April 9, 2021
Do Weather Forecasts Improve Agricultural Decision Making?
Weather forecasts are a critical tool for planning in agriculture. Thanks to significant investment in research, improved atmosphere and surface observations, more powerful computers, and increased understanding of atmospheric dynamics, weather forecasts have improved every year over the past few decades. Predictions of rainfall have especially improved. Today, our three-day forecasts are as accurate as two-day forecasts were a decade ago. Accurate weather forecasts could help growers improve their decision making in three major ways: saving them money on inputs by avoiding field treatments when conditions were good; reducing yield loss by moving harvests earlier or later through anticipating impending extreme conditions; changing which crop growers plant according to seasonal weather forecasts.
Despite these improvements, weather and seasonal climate forecasts are often not sufficiently accurate in their predictions for a transformation in decision making, due to being too spatially or temporally coarse. Forecasts farther in the future are generally less accurate than those with shorter lead times. Precipitation forecasts are usually less accurate than temperature forecasts. Weather forecast quality depends on number of observations from available meteorological stations in the area and specific time interval. Weather forecast quality also depends on how long meteorologists have available after receiving the data, and the complexity of the atmospheric conditions in that location. Driving the improvements in weather forecast modeling is computer processing power - more powerful computers mean that we can run meteorological models at higher resolution and represent more atmospheric processes than previously. However, the chaotic nature of weather means that our ability to capture and predict atmospheric changes has its limits. Despite these limits, it is likely that improvements will continue to be madein coming decades.

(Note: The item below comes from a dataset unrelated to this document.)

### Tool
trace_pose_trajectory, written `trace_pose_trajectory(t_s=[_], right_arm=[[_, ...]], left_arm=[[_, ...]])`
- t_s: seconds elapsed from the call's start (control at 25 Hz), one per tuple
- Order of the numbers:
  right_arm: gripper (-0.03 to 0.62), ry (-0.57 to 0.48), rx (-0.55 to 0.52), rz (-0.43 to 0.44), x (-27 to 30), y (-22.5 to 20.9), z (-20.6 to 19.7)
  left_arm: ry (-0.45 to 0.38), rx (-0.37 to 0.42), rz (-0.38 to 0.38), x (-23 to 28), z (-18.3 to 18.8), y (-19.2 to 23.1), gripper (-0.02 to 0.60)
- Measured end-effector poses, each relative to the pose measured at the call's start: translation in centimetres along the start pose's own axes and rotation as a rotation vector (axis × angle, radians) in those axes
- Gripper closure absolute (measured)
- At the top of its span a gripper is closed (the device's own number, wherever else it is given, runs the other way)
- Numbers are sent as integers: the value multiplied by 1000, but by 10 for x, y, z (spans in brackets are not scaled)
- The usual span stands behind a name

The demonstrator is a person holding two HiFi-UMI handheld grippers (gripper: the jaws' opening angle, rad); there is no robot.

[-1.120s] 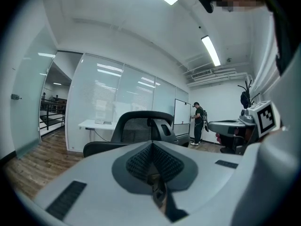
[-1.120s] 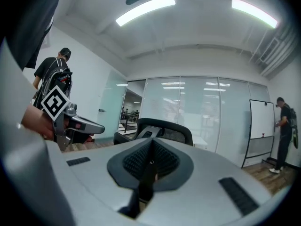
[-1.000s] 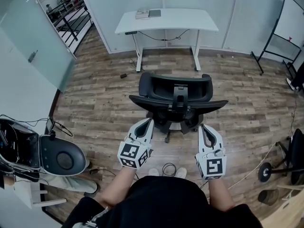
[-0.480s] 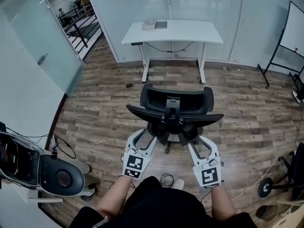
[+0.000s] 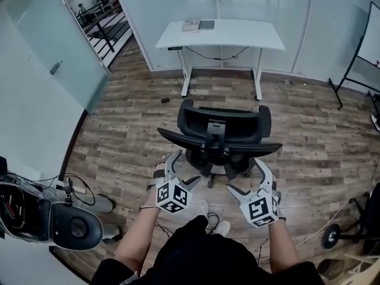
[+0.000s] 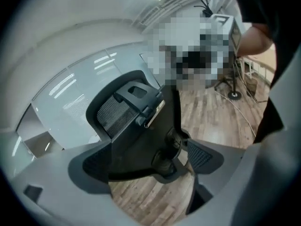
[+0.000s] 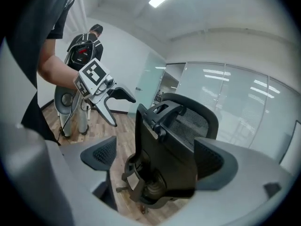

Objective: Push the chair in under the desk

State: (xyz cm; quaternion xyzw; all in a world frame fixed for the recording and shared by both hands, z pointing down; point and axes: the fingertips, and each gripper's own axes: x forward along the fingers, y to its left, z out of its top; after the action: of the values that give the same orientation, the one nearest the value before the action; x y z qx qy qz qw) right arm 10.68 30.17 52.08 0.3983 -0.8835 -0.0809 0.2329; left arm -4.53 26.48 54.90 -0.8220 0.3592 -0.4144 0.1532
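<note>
A black mesh office chair (image 5: pixel 219 136) stands on the wood floor with its back toward me, well short of the white desk (image 5: pixel 221 33) by the glass wall. My left gripper (image 5: pixel 182 171) hangs just behind the left side of the chair back. My right gripper (image 5: pixel 247 180) hangs behind the right side. Both sets of jaws have just been opening and now stand wide, holding nothing. In the left gripper view the chair back (image 6: pixel 136 126) fills the space ahead of the left gripper (image 6: pixel 146 159). In the right gripper view the chair (image 7: pixel 169 149) sits likewise ahead of the right gripper (image 7: pixel 155 157).
A book and a flat device (image 5: pixel 199 24) lie on the desk, and a cable hangs beneath it. A grey machine (image 5: pixel 65 224) stands at the left, a whiteboard stand (image 5: pixel 355 70) at the right. A small box (image 5: pixel 165 100) lies on the floor near the desk leg.
Both grippers went from shut to wide open, sank lower and rolled. The chair has not moved on the floor.
</note>
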Motion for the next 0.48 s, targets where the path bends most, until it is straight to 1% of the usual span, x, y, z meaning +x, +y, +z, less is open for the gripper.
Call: trace_pose_trajectory(t_s=[0.04,0.12,0.24,0.32,0.36,0.48], right_arm=[[90,10,-16,-11,4,-5,0],[74,32,-66,-29,14,-13,0],[72,97,-225,-52,35,-18,-6],[72,143,-325,-58,46,-19,-11],[72,163,-361,-58,52,-20,-13],[71,223,-450,-55,67,-24,-22]], left_arm=[[12,52,-5,6,-2,3,89],[13,153,15,14,0,13,89],[-6,292,48,29,10,24,89],[3,376,60,40,13,28,91],[10,402,60,45,14,30,91],[32,431,40,59,12,37,91]])
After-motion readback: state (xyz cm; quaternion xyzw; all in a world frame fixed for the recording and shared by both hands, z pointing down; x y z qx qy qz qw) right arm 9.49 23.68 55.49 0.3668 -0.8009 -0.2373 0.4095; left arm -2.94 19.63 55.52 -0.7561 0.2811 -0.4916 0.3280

Connecting better forecasts with better decisions
Even with better forecasts, the perceived value of forecasts to growers themselves matters nearly as much as the skill of the forecast itself. The attitude of growers towards weather forecasts is a primary determinant on whether they are used in decision making in agriculture. Growers’ experience with forecast relevance and accuracy in the past colors their perceptions of current forecast accuracies, even if forecasts have improved. One barrier to overcoming this perception is being able to communicate clearly the uncertainty in the forecast, which can be complex and variable, depending on the location, time of year and parameter being forecasted.

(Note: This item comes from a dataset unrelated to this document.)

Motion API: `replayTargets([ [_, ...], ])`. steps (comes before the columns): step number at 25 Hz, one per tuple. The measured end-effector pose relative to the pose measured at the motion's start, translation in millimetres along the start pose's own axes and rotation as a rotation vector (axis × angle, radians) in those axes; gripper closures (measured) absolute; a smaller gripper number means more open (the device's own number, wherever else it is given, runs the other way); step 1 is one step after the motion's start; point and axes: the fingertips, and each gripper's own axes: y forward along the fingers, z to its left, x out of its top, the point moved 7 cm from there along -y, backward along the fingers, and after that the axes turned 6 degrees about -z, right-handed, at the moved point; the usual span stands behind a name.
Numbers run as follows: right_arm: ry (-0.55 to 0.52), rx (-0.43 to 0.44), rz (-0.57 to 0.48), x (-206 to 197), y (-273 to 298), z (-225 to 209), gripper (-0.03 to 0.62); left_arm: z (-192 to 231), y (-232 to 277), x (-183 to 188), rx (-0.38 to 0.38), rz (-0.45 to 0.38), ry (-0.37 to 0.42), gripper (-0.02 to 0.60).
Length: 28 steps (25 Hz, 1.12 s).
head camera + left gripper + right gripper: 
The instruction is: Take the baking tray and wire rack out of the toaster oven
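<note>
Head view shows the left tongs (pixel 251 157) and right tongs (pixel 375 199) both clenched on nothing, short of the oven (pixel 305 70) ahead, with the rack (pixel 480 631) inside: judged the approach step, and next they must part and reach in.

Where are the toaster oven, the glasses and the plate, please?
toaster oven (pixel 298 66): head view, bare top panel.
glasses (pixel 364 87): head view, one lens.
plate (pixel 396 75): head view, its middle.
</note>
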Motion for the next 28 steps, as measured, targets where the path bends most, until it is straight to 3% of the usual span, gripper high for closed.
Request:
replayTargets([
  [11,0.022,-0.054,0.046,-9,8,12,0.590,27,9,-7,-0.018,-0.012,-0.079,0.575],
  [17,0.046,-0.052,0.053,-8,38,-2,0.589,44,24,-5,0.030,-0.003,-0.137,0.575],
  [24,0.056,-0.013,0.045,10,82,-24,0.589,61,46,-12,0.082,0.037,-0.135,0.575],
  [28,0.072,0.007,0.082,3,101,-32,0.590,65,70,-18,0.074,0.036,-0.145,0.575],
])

Research has shown that most growers can profit from using even imperfect forecasts, as long as they are aware of the uncertainty in them, because these forecasts help the growers examine their assumptions about what is likely to happen. Even imperfect forecasts can be useful if the uncertainty is known. Investment in weather forecasts and in new companies that generate them will only result in a greater agricultural productivity if there is success in all three areas of weather forecasting: prediction, communication and use. Without the last factor – actually changing grower decisions in response to weather forecasts – any investment in the weather enterprise will fail to result in better societal outcomes.